No Contact Information.

This listing is archived and is not for sale.

Contact information is not available for archived listings.

Historical Background

The expulsion of the Acadians from Nova Scotia in 1755 made lands available to new grantees. 100,000 acres, set aside on the banks of the Medway and Mersey Rivers, potential power sources for a thriving lumber industry, and the adjacent virgin forests made such offers inviting to many New England residents. Many younger married couples saw this as an opportunity to begin a new life.

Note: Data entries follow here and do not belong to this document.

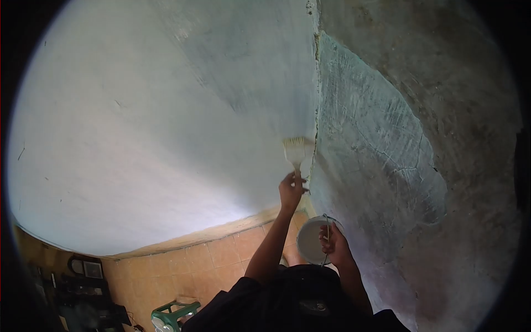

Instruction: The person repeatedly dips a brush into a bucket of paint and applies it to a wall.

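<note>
My left hand [291, 191] grips the handle of a wide paintbrush [295, 152], its bristles pointing up against the pale wall [221, 127] close to the corner. Lower and to the right, my right hand [334, 243] is closed around the handle of a round bucket [310, 239]. The bucket hangs just in front of my body, with pale greyish contents inside. A rough, cracked wall [381, 133] with a greenish-grey patch meets the pale wall at a chipped corner line.
Orange tiles [199, 263] cover the floor below the pale wall. A green stool [176, 315] stands at the bottom, left of my body. Dark furniture and framed items [86, 268] are at the lower left.
</note>
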Tool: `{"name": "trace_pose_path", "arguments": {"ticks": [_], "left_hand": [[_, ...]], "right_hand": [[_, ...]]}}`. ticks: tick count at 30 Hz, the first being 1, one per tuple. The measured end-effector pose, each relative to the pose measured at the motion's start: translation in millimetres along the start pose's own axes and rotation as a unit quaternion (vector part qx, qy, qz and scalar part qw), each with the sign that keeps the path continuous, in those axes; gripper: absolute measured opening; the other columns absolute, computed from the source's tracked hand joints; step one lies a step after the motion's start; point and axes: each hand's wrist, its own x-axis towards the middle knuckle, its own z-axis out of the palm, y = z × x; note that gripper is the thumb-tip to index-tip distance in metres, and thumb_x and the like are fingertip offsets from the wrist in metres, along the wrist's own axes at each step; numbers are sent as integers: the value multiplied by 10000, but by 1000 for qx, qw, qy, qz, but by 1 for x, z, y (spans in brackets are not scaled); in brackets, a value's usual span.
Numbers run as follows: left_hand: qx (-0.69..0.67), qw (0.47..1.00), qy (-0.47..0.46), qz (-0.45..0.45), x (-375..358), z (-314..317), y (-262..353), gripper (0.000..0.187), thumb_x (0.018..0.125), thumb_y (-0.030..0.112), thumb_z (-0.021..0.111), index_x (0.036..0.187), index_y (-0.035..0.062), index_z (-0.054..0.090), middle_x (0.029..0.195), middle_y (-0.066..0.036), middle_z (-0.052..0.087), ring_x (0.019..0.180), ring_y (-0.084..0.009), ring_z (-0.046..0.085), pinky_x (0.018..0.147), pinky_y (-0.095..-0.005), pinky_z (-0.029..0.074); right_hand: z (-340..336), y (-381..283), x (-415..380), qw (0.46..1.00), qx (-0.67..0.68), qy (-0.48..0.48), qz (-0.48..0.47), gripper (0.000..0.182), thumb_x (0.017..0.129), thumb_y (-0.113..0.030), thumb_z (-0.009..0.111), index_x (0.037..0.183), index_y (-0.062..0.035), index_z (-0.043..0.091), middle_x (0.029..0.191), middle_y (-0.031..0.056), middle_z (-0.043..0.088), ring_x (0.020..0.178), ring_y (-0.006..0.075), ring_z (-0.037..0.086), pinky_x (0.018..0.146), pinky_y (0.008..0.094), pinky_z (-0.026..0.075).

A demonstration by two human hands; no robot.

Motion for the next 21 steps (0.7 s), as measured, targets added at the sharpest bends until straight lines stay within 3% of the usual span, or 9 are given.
{"name": "trace_pose_path", "arguments": {"ticks": [4, 6, 8, 10, 11, 14, 16, 18, 21], "left_hand": [[29, 990, -14, -139, -33, -6, -33, 357, 961, 241, 531, 990, -96, 645, 780, -153, 708, 550, -226, 695, 477, -300, 532], [113, 988, -28, -106, -39, -26, -35, 351, 922, 243, 550, 926, -82, 683, 729, -156, 698, 562, -222, 699, 515, -335, 546], [198, 972, -17, -128, -46, -47, -6, 310, 903, 254, 581, 957, -22, 711, 738, -164, 701, 626, -269, 707, 587, -378, 554], [321, 946, -16, -44, -51, -70, 13, 269, 885, 276, 613, 957, 47, 735, 762, -164, 701, 710, -326, 697, 660, -416, 548], [330, 941, -35, -63, -54, -79, 40, 255, 878, 293, 631, 951, 76, 743, 779, -158, 700, 757, -359, 681, 691, -429, 544], [320, 944, -69, -42, -67, -104, 98, 266, 874, 296, 651, 962, 60, 739, 732, -135, 700, 685, -291, 694, 640, -382, 539], [274, 954, -114, -38, -74, -116, 138, 271, 903, 239, 656, 1022, 2, 714, 648, -64, 680, 475, -78, 545, 457, -255, 449], [256, 953, -149, -64, -79, -126, 174, 272, 904, 223, 656, 1024, -17, 704, 632, -69, 673, 447, -75, 520, 431, -242, 427], [316, 913, -240, -93, -78, -131, 210, 254, 886, 247, 618, 943, 24, 727, 612, -79, 678, 521, -142, 641, 551, -285, 509]], "right_hand": [[5, -5, -7, 1000, 1, 11, -2, 389, 1015, -429, 429, 1102, -73, 558, 800, 37, 592, 520, 61, 410, 431, 196, 263], [9, -9, -10, 1000, -15, -2, -5, 395, 1017, -432, 423, 1107, -71, 556, 802, 40, 589, 523, 59, 408, 431, 197, 258], [11, -13, -12, 1000, -26, -2, -4, 407, 1017, -439, 421, 1116, -68, 556, 814, 42, 590, 526, 59, 404, 435, 198, 253], [20, -21, -17, 999, -47, 2, 4, 417, 1019, -448, 407, 1107, -71, 561, 828, 30, 574, 527, 61, 372, 456, 191, 268], [19, -22, -16, 999, -47, 2, 5, 432, 1015, -462, 406, 1121, -73, 561, 834, 27, 573, 527, 58, 372, 454, 189, 270], [25, -30, -18, 999, -32, -15, 3, 439, 1011, -472, 408, 1124, -76, 562, 824, 36, 574, 533, 65, 382, 452, 194, 258], [35, -37, -20, 999, -39, -17, 5, 455, 1009, -484, 404, 1138, -75, 557, 835, 33, 569, 542, 64, 385, 453, 194, 260], [42, -42, -21, 998, -50, -34, -2, 467, 1007, -491, 405, 1149, -71, 553, 844, 34, 567, 545, 65, 384, 455, 193, 261], [56, -51, -20, 998, -53, -45, 4, 514, 999, -522, 396, 1157, -59, 552, 848, 26, 573, 545, 61, 374, 450, 186, 264]]}}
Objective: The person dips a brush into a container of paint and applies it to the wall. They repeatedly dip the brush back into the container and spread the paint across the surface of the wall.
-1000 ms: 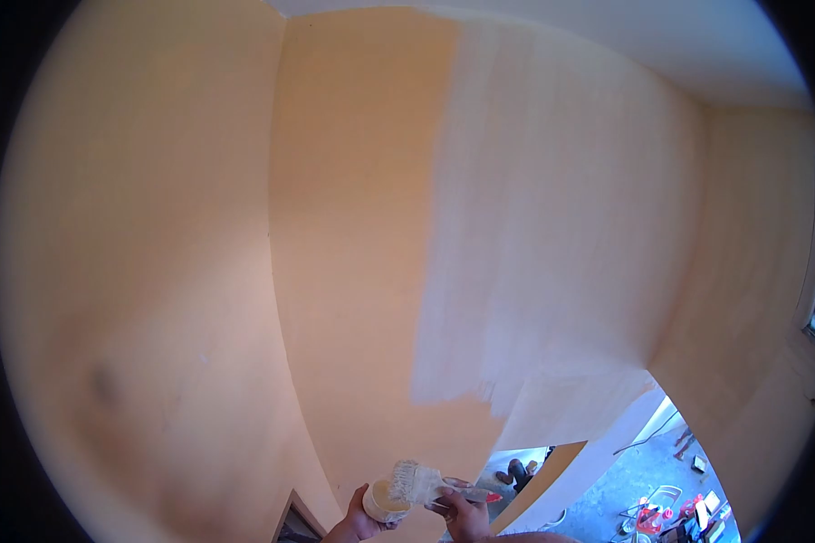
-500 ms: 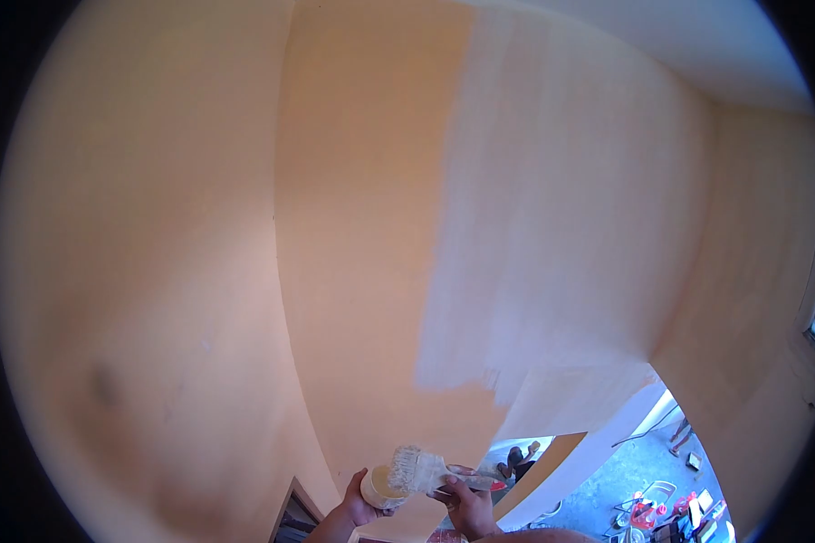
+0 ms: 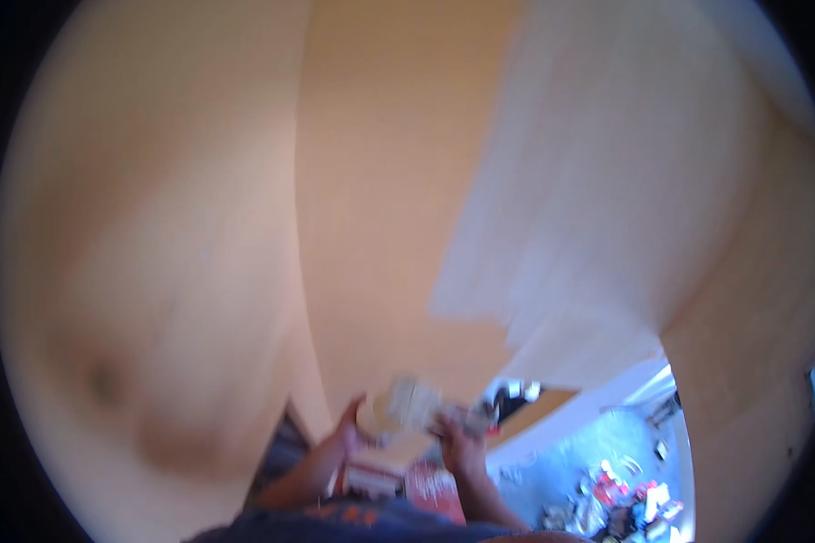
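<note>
My left hand (image 3: 351, 432) is wrapped round a small pale yellow paint pot (image 3: 372, 418) in the lower middle of the view. In my right hand (image 3: 459, 442) is a wide paintbrush (image 3: 417, 402), its bristle end pointing left beside the mouth of the pot. Blur hides whether the bristles touch the rim. Ahead of both hands rises a wall (image 3: 389, 226) in orange-beige, and its right part carries a whitish coat of paint (image 3: 589, 181) with a ragged lower edge.
Another beige wall (image 3: 154, 226) stands close on the left. At lower right, far below, a grey-blue floor (image 3: 552, 462) bears a cluttered pile of red, white and dark items (image 3: 620, 498). Below my hands is a reddish patterned surface (image 3: 430, 484). Dark objects (image 3: 512, 394) show through a wall gap.
The view has tipped downward, bringing my forearms and dark shirt into sight. Both hands, with pot and brush, appear higher in the frame. The picture is more blurred.
</note>
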The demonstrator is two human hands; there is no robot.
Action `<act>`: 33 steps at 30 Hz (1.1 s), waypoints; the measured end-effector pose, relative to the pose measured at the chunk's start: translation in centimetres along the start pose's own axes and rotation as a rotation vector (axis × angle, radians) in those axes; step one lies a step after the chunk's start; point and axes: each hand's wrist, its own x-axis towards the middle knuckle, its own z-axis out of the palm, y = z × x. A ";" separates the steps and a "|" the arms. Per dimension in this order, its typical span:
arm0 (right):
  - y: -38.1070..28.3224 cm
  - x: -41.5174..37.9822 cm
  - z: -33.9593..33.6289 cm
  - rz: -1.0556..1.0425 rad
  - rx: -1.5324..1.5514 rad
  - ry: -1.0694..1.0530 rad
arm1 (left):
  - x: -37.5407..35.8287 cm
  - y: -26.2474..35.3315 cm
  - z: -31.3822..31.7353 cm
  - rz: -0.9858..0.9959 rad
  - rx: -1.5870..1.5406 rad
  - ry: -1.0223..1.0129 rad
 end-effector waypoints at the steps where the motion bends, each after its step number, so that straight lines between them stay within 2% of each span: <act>1: 0.1 -0.3 -0.4 -0.021 0.002 -0.021 | -0.1 -0.2 -0.3 0.001 -0.048 -0.083; 2: 0.2 -0.6 -0.7 -0.044 0.083 -0.019 | -0.9 0.1 0.8 -0.025 -0.018 0.009; 3: 0.2 -1.0 -0.1 -0.070 0.062 0.002 | -1.3 0.3 1.1 -0.023 -0.044 -0.035; 4: -0.1 -1.4 0.6 -0.084 0.031 -0.017 | -1.7 0.4 1.4 -0.023 -0.048 0.059; 6: -0.5 -0.6 0.2 -0.043 -0.068 0.024 | -0.3 0.0 0.4 -0.022 -0.093 0.035; 9: -0.6 -1.0 0.8 -0.154 -0.008 -0.085 | -1.3 1.0 1.2 -0.032 -0.071 0.046; 11: -1.7 -0.6 -0.2 -0.121 -0.096 -0.093 | -0.2 0.7 2.1 -0.036 -0.052 0.054; 15: 0.3 -0.3 -0.5 -0.137 -0.006 -0.106 | -0.3 0.8 0.4 0.005 -0.002 0.033; 18: -0.2 -0.8 -0.2 -0.139 -0.068 -0.121 | -0.5 0.8 0.4 -0.012 0.019 0.076; 20: 0.1 -0.9 0.0 -0.159 0.057 -0.070 | -0.5 0.6 0.3 -0.006 0.018 0.087; 24: 0.3 -1.0 0.2 -0.150 -0.042 -0.053 | -0.4 0.7 0.0 -0.017 0.022 0.078; 27: 0.9 -1.0 0.1 -0.211 0.076 -0.056 | -0.4 0.3 0.3 0.027 -0.013 0.086; 29: 1.0 -1.2 0.3 -0.080 0.075 -0.006 | -0.7 0.2 0.2 0.025 0.004 0.049; 31: 1.0 -1.2 0.9 -0.122 0.138 0.015 | -0.5 0.3 0.5 -0.016 -0.022 0.077; 33: 0.4 -1.1 1.4 -0.008 0.303 0.086 | -0.4 0.3 1.6 -0.025 -0.016 0.065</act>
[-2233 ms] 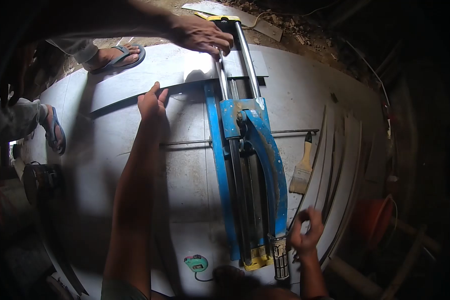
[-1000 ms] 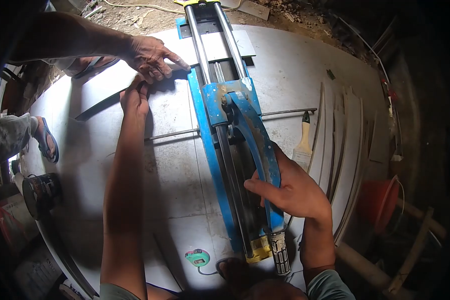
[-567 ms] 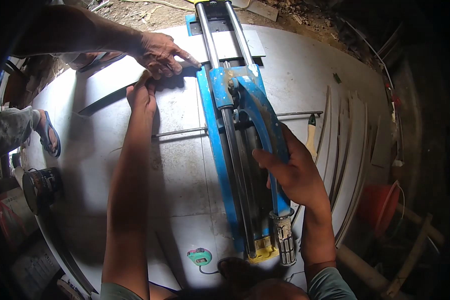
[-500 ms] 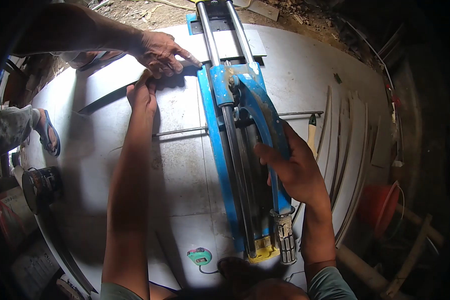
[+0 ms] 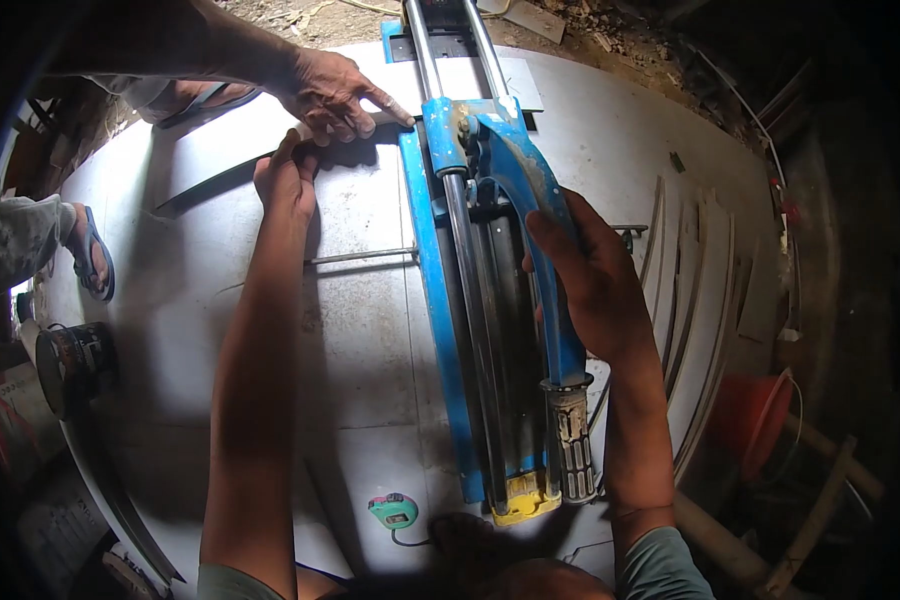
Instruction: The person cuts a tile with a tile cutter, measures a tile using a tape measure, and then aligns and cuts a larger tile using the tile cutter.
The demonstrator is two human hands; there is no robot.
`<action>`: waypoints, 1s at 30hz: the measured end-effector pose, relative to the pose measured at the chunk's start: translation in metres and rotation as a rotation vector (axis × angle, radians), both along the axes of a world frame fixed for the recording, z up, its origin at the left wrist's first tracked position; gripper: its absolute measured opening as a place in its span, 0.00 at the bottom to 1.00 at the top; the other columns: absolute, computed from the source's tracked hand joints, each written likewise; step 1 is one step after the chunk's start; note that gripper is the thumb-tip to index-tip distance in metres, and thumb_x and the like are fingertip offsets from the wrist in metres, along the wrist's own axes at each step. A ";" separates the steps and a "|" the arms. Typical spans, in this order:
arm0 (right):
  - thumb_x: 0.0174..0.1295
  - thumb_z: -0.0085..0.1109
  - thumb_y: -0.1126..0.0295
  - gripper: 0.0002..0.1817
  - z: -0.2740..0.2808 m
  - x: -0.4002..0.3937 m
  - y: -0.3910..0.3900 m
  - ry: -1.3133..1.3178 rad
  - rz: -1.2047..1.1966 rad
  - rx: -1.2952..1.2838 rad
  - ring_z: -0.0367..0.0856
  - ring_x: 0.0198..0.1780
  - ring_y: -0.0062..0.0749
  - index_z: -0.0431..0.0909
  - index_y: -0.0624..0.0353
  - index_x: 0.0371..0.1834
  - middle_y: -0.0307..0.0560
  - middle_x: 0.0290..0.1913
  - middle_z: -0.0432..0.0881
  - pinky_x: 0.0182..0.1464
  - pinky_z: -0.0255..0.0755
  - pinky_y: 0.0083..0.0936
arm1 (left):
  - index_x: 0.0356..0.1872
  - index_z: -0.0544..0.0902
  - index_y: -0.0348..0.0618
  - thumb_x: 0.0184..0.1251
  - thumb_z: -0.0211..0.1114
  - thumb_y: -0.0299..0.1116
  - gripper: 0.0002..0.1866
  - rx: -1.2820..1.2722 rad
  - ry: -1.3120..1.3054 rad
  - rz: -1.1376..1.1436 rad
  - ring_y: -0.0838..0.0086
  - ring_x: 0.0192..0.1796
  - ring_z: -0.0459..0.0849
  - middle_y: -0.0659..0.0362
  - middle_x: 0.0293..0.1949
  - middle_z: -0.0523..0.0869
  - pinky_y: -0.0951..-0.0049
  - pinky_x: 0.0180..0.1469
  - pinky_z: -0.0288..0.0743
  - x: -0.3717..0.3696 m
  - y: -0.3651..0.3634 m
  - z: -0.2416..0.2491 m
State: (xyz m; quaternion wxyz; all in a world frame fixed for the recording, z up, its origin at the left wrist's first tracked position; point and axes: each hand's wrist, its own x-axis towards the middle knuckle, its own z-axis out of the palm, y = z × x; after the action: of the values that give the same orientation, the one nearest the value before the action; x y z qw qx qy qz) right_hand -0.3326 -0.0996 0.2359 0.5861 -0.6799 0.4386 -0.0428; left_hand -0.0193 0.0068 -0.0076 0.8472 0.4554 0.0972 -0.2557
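Right hand (image 5: pixel 590 280) wrapped around the blue curved metal lever handle (image 5: pixel 540 250) of the blue manual tile cutter (image 5: pixel 450 330), fingers closed over the lever's upper part, thumb side toward the 2 grey steel guide rails (image 5: pixel 470 300). Lever runs down from the blue carriage (image 5: pixel 460 140) to a grimy ribbed grip (image 5: pixel 573 445) near the cutter's yellow end stop (image 5: pixel 520 497); the hand sits well above that grip.

Left hand (image 5: pixel 288 180), arm stretched forward, fingers curled and pinching the near edge of a long pale tile strip (image 5: pixel 240 135), which lies across the top of the cutter under the rails. Cannot tell how tightly the fingers press. A dark narrow gap runs along the strip's near edge, left of the hand.

Another person's hand (image 5: pixel 335 90) lies on the same strip, just beyond the left hand and touching it, index finger extended toward the carriage.

Cutter lies on a large pale sheet surface (image 5: pixel 350 340). A thin metal rod (image 5: pixel 360 256) sticks out leftward from the cutter base. Small green tape measure (image 5: pixel 393 510) near the bottom end. Several curved cut strips (image 5: pixel 700 290) lie to the right. A sandalled foot (image 5: pixel 88 258) rests at the left edge; a dark round can (image 5: pixel 70 365) below it.
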 end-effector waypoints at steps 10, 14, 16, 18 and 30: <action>0.71 0.56 0.45 0.28 -0.009 -0.007 0.007 0.003 0.025 -0.018 0.78 0.23 0.21 0.75 0.57 0.61 0.40 0.30 0.78 0.27 0.74 0.24 | 0.47 0.80 0.32 0.67 0.71 0.26 0.13 -0.002 -0.047 0.030 0.64 0.46 0.88 0.50 0.44 0.86 0.63 0.48 0.86 0.000 0.002 -0.007; 0.70 0.55 0.42 0.30 0.000 0.000 -0.003 0.013 0.025 -0.010 0.78 0.23 0.23 0.76 0.61 0.56 0.41 0.29 0.76 0.28 0.72 0.26 | 0.44 0.73 0.30 0.65 0.72 0.25 0.16 -0.046 -0.060 -0.001 0.56 0.46 0.88 0.43 0.45 0.84 0.56 0.49 0.90 0.001 -0.005 -0.009; 0.70 0.56 0.43 0.30 0.000 0.000 -0.005 0.027 0.028 -0.002 0.78 0.23 0.22 0.76 0.59 0.58 0.40 0.30 0.77 0.28 0.73 0.25 | 0.43 0.73 0.29 0.65 0.73 0.26 0.17 -0.041 -0.034 -0.004 0.56 0.46 0.88 0.43 0.45 0.84 0.56 0.49 0.90 -0.001 -0.005 -0.004; 0.71 0.57 0.45 0.29 -0.008 -0.006 0.001 0.030 0.032 0.000 0.78 0.23 0.21 0.75 0.56 0.63 0.39 0.32 0.78 0.27 0.75 0.24 | 0.43 0.73 0.28 0.65 0.73 0.27 0.17 -0.044 -0.052 -0.006 0.56 0.46 0.89 0.43 0.45 0.84 0.56 0.49 0.90 0.000 0.002 -0.005; 0.70 0.55 0.42 0.30 -0.012 -0.009 0.003 -0.016 0.015 -0.011 0.76 0.24 0.21 0.77 0.61 0.54 0.41 0.31 0.76 0.28 0.72 0.25 | 0.46 0.79 0.32 0.69 0.71 0.30 0.13 0.023 -0.026 0.022 0.64 0.43 0.88 0.50 0.42 0.87 0.68 0.41 0.85 -0.004 -0.004 -0.007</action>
State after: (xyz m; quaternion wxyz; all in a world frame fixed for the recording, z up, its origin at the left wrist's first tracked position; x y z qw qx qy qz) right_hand -0.3413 -0.0963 0.2236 0.5862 -0.6860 0.4286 -0.0461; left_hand -0.0235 0.0030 -0.0142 0.8459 0.4671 0.0943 -0.2394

One such entrepreneur was Elisha Freeman, whose involvement in the lumber industry in New England placed him in an excellent position to develop the newly established (1760) Liverpool Township Colony in Nova Scotia. Eleven Freeman sons and daughters, some with young families of their own, traveled to Liverpool and were instrumental in supplying the new colony with a supply of building materials from the vast and mostly untapped lumber resources of the region. Second and third generation Freeman’s grew up “eating and breathing” lumbering and stayed to populate the area along the Mersey River, now known as the village of Milton.

Among the many fine examples of the Freeman family homes built during the 17-1800’s is the one James Augustus Freeman (1814-1882) built in 1841 for his new bride, Olivia Kempton (1813-1897). Previous examples of area homes were patterned after those in Cape Cod, and included the Neo-Classical and Gothic Revival styles. However, James adopted the Classic Revival style for their home, situated at 370 Hwy 8 (previously called “Freeman's Way"). The home remained in the Freeman family until 1928, ten years after the death of Elton (1877-1918), the grandson of the builder. From that time until 2002 it was home to the Gordon family.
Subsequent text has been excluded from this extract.